(Stored data)
· · · · · · ·

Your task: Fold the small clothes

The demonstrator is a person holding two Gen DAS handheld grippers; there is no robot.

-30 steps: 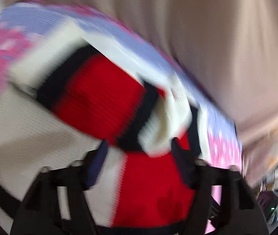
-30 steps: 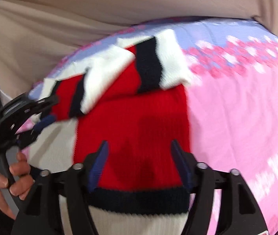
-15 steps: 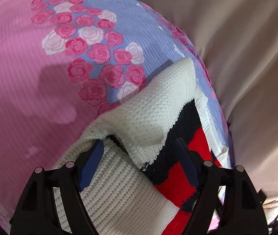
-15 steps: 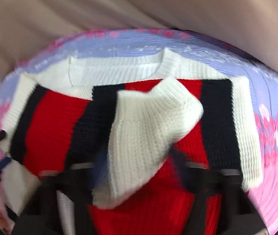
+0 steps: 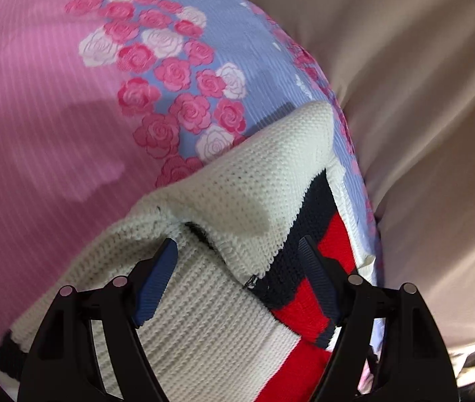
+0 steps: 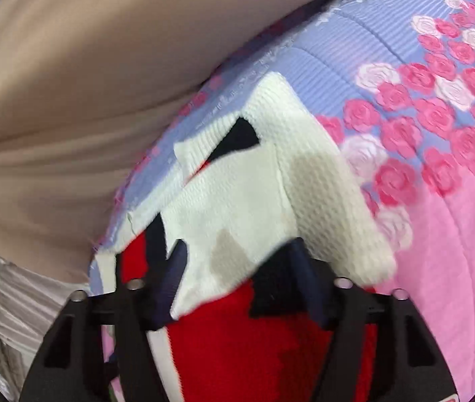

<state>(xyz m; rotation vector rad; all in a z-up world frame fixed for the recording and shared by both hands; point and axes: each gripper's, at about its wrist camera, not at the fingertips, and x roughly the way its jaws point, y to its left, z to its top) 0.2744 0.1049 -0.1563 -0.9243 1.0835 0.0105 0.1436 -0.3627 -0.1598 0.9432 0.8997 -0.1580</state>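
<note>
A small knitted sweater (image 5: 237, 181), cream with navy and red stripes, lies on a pink and blue rose-patterned bedspread (image 5: 53, 107). Its cream sleeve is folded over the striped body. My left gripper (image 5: 237, 244) hovers low over that folded sleeve. Its jaws are closing but stand wide, and the blue pads (image 5: 157, 284) do not press the knit. In the right wrist view the sweater (image 6: 271, 181) shows its other cream sleeve folded across the red body. My right gripper (image 6: 239, 244) is opening, with the sleeve's edge lying loose between the jaws.
A beige sheet (image 5: 421, 117) rises in soft folds beyond the bedspread's blue edge, also seen in the right wrist view as beige sheet (image 6: 86, 83). Pale ribbed fabric (image 6: 13, 308) sits at the lower left of that view. Pink bedspread (image 6: 455, 268) stretches to the right.
The left gripper swung from above the red body to the cream sleeve, then held nearly still. The right gripper let go of the cream sleeve, now lying across the body, and shifted sideways.
</note>
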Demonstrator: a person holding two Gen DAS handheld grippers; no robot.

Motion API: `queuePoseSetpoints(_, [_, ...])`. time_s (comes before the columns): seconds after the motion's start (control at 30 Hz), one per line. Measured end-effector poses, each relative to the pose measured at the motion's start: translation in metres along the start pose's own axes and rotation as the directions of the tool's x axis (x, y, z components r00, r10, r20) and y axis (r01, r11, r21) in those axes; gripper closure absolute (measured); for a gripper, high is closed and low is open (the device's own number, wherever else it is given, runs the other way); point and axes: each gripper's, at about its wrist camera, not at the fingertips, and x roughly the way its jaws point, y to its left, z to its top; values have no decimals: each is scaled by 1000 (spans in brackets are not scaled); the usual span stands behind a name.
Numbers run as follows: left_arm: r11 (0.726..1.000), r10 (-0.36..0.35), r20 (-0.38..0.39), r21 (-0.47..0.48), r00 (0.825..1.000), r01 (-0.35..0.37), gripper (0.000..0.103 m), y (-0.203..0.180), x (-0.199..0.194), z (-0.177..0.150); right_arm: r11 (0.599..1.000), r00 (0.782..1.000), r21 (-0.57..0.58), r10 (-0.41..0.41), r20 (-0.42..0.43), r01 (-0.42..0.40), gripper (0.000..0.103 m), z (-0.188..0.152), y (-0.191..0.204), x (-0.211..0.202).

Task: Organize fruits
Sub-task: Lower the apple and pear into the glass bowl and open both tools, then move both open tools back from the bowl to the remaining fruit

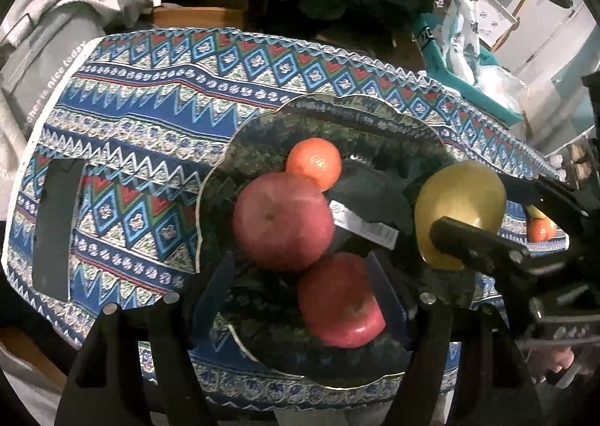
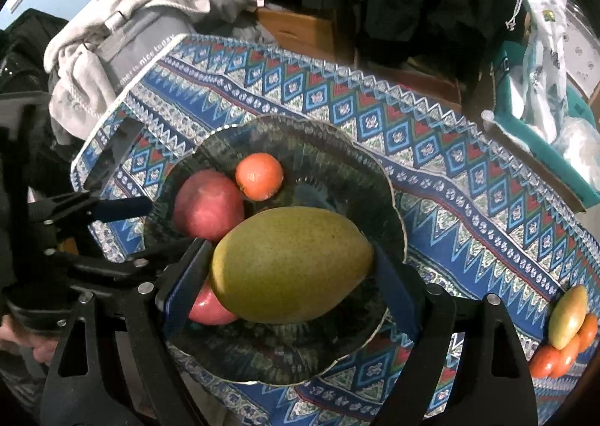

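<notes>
Mango [image 2: 290, 264] crosswise in right claw [image 2: 290, 276], clamped; left claw [image 1: 300, 294] apparently half-open.

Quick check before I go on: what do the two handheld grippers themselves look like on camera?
The left gripper and right gripper match: black angular frames with triangular cut-outs, silver round bolt heads at the joints, and flat dark-blue finger pads. No cables or markings are visible.
</notes>
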Motion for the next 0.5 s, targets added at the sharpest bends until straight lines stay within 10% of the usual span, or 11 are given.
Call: queuePoseSetpoints(0.5, [998, 25, 3, 64, 1000, -25, 29, -14, -8, -10, 999, 996, 41, 6, -94, -2, 24, -10, -8, 30])
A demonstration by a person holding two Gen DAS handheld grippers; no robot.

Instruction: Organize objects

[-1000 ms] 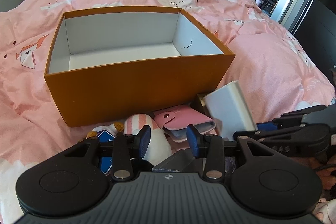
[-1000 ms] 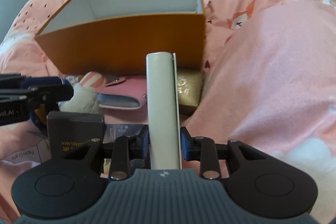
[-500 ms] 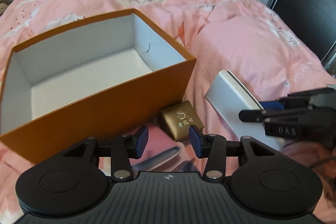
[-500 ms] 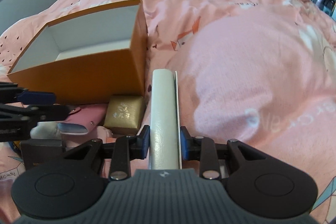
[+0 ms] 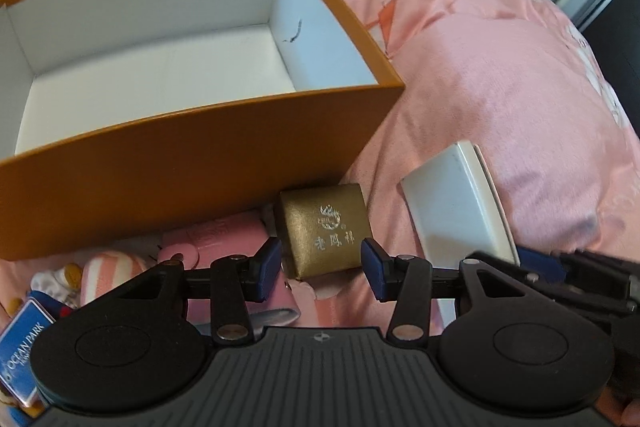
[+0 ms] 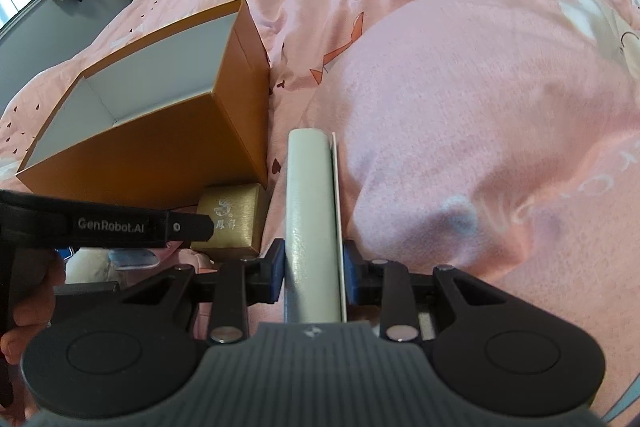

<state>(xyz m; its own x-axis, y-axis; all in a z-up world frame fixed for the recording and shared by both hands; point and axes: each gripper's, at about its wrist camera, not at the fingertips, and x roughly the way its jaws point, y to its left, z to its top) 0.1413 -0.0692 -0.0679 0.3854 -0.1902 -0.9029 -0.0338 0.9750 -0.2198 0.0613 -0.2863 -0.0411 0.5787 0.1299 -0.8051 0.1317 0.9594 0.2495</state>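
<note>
My left tongs (image 5: 322, 269) have just been opening, and their blue pads (image 5: 269, 267) now stand apart on either side of the near end of a small gold box (image 5: 324, 227); they flank it without pressing on it. The gold box lies flat on the bedspread, silver lettering up, close against the near wall of the orange box (image 5: 192, 167).

My right tongs (image 6: 314, 273) are closed on a flat white case (image 6: 310, 211), gripping it across its thin sides so that it sticks out straight ahead, edge up, above the bedspread. From the left camera the same case (image 5: 452, 203) shows just right of the gold box, with the right tongs' dark fingers clamped on its near end.

The orange box sits open on the pink bedspread (image 5: 500, 87), its white inside bare. To the left of the gold box, in front of the orange wall, lie a pink wallet (image 5: 216, 239), a pink-striped soft toy (image 5: 108, 267) and, at the left edge, a blue card (image 5: 24, 343) printed "OCEAN PARK". In the right camera my left hand (image 6: 32, 303) shows at the left edge, holding the left tongs' handle.
</note>
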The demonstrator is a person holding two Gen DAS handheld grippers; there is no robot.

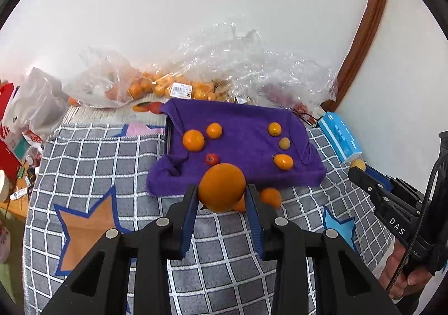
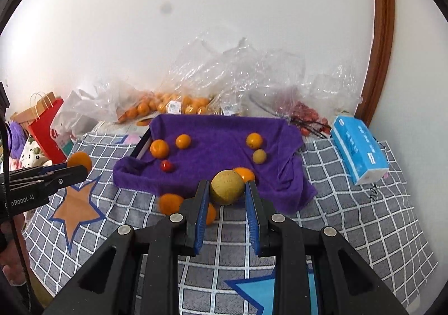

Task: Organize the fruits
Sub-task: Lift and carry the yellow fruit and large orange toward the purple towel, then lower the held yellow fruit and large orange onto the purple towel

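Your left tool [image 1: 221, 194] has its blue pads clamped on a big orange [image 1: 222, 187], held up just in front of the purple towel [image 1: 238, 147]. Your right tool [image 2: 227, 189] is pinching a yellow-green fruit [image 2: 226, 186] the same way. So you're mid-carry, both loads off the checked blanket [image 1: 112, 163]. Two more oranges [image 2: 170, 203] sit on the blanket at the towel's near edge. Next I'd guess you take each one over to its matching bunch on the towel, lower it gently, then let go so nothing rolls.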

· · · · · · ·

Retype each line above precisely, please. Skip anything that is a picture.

_Task answer_:
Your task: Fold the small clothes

The demonstrator is a person holding two Gen DAS handheld grippers; there is no robot.

-30 steps: 
-30 steps: 
-15 steps: 
-15 steps: 
+0 steps: 
+0 steps: 

<state>(xyz m; rotation vector rad; all in a z-up world frame fixed for the recording and shared by both hands; point and axes: each gripper's, at about its wrist camera, not at the fingertips, and x roughly the way its jaws point, y to its left, z to its top) 0.2744 0.1049 -0.1563 -0.9243 1.0835 0.0105 0.1436 -0.3627 -0.1598 0.9432 0.8997 -0.1580</state>
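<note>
A small knitted sweater (image 5: 237, 181), cream with navy and red stripes, lies on a pink and blue rose-patterned bedspread (image 5: 53, 107). Its cream sleeve is folded over the striped body. My left gripper (image 5: 237, 244) hovers low over that folded sleeve. Its jaws are closing but stand wide, and the blue pads (image 5: 157, 284) do not press the knit. In the right wrist view the sweater (image 6: 271, 181) shows its other cream sleeve folded across the red body. My right gripper (image 6: 239, 244) is opening, with the sleeve's edge lying loose between the jaws.
A beige sheet (image 5: 421, 117) rises in soft folds beyond the bedspread's blue edge, also seen in the right wrist view as beige sheet (image 6: 86, 83). Pale ribbed fabric (image 6: 13, 308) sits at the lower left of that view. Pink bedspread (image 6: 455, 268) stretches to the right.
The left gripper swung from above the red body to the cream sleeve, then held nearly still. The right gripper let go of the cream sleeve, now lying across the body, and shifted sideways.
</note>
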Demonstrator: a person holding two Gen DAS handheld grippers; no robot.

Motion API: `queuePoseSetpoints(_, [_, ...])`. time_s (comes before the columns): seconds after the motion's start (control at 30 Hz), one per line. Measured end-effector poses, each relative to the pose measured at the motion's start: translation in metres along the start pose's own axes and rotation as the directions of the tool's x axis (x, y, z components r00, r10, r20) and y axis (r01, r11, r21) in those axes; gripper closure absolute (measured); for a gripper, high is closed and low is open (the device's own number, wherever else it is given, runs the other way); point and axes: each gripper's, at about its wrist camera, not at the fingertips, and x roughly the way its jaws point, y to its left, z to its top; values have no decimals: each is scaled by 1000 (spans in brackets are not scaled); the usual span stands behind a name.
Numbers run as follows: left_arm: r11 (0.726..1.000), r10 (-0.36..0.35), r20 (-0.38..0.39), r21 (-0.47..0.48), r00 (0.825..1.000), r01 (-0.35..0.37), gripper (0.000..0.103 m), y (-0.203..0.180), x (-0.199..0.194), z (-0.177..0.150); right_arm: r11 (0.599..1.000), r00 (0.782..1.000), r21 (-0.57..0.58), r10 (-0.41..0.41), r20 (-0.42..0.43), r01 (-0.42..0.40), gripper (0.000..0.103 m), z (-0.188..0.152), y (-0.191..0.204), x (-0.211..0.202).

Task: Organize fruits
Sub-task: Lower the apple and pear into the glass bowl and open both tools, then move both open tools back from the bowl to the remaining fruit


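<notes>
Mango [image 2: 290, 264] crosswise in right claw [image 2: 290, 276], clamped; left claw [image 1: 300, 294] apparently half-open.

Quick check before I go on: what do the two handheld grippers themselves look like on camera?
The left gripper and right gripper match: black angular frames with triangular cut-outs, silver round bolt heads at the joints, and flat dark-blue finger pads. No cables or markings are visible.
</notes>
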Motion for the next 0.5 s, targets added at the sharpest bends until straight lines stay within 10% of the usual span, or 11 are given.
Call: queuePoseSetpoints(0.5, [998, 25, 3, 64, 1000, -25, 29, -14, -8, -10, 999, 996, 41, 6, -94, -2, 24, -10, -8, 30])
A demonstration by a person holding two Gen DAS handheld grippers; no robot.

Instruction: Organize objects

[-1000 ms] 
[-1000 ms] 
[-500 ms] 
[-500 ms] 
[+0 ms] 
[+0 ms] 

<state>(xyz m; its own x-axis, y-axis; all in a z-up world frame fixed for the recording and shared by both hands; point and axes: each gripper's, at about its wrist camera, not at the fingertips, and x roughly the way its jaws point, y to its left, z to its top) 0.1413 -0.0692 -0.0679 0.3854 -0.1902 -0.9029 -0.0338 0.9750 -0.2198 0.0613 -0.2863 -0.0411 0.5787 0.1299 -0.8051 0.1317 0.9594 0.2495</state>
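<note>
My left tongs (image 5: 322, 269) have just been opening, and their blue pads (image 5: 269, 267) now stand apart on either side of the near end of a small gold box (image 5: 324, 227); they flank it without pressing on it. The gold box lies flat on the bedspread, silver lettering up, close against the near wall of the orange box (image 5: 192, 167).

My right tongs (image 6: 314, 273) are closed on a flat white case (image 6: 310, 211), gripping it across its thin sides so that it sticks out straight ahead, edge up, above the bedspread. From the left camera the same case (image 5: 452, 203) shows just right of the gold box, with the right tongs' dark fingers clamped on its near end.

The orange box sits open on the pink bedspread (image 5: 500, 87), its white inside bare. To the left of the gold box, in front of the orange wall, lie a pink wallet (image 5: 216, 239), a pink-striped soft toy (image 5: 108, 267) and, at the left edge, a blue card (image 5: 24, 343) printed "OCEAN PARK". In the right camera my left hand (image 6: 32, 303) shows at the left edge, holding the left tongs' handle.
</note>
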The demonstrator is a person holding two Gen DAS handheld grippers; there is no robot.


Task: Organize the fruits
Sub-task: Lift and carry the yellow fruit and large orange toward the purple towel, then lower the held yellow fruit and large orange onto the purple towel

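Your left tool [image 1: 221, 194] has its blue pads clamped on a big orange [image 1: 222, 187], held up just in front of the purple towel [image 1: 238, 147]. Your right tool [image 2: 227, 189] is pinching a yellow-green fruit [image 2: 226, 186] the same way. So you're mid-carry, both loads off the checked blanket [image 1: 112, 163]. Two more oranges [image 2: 170, 203] sit on the blanket at the towel's near edge. Next I'd guess you take each one over to its matching bunch on the towel, lower it gently, then let go so nothing rolls.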

That finishes the output for this exercise.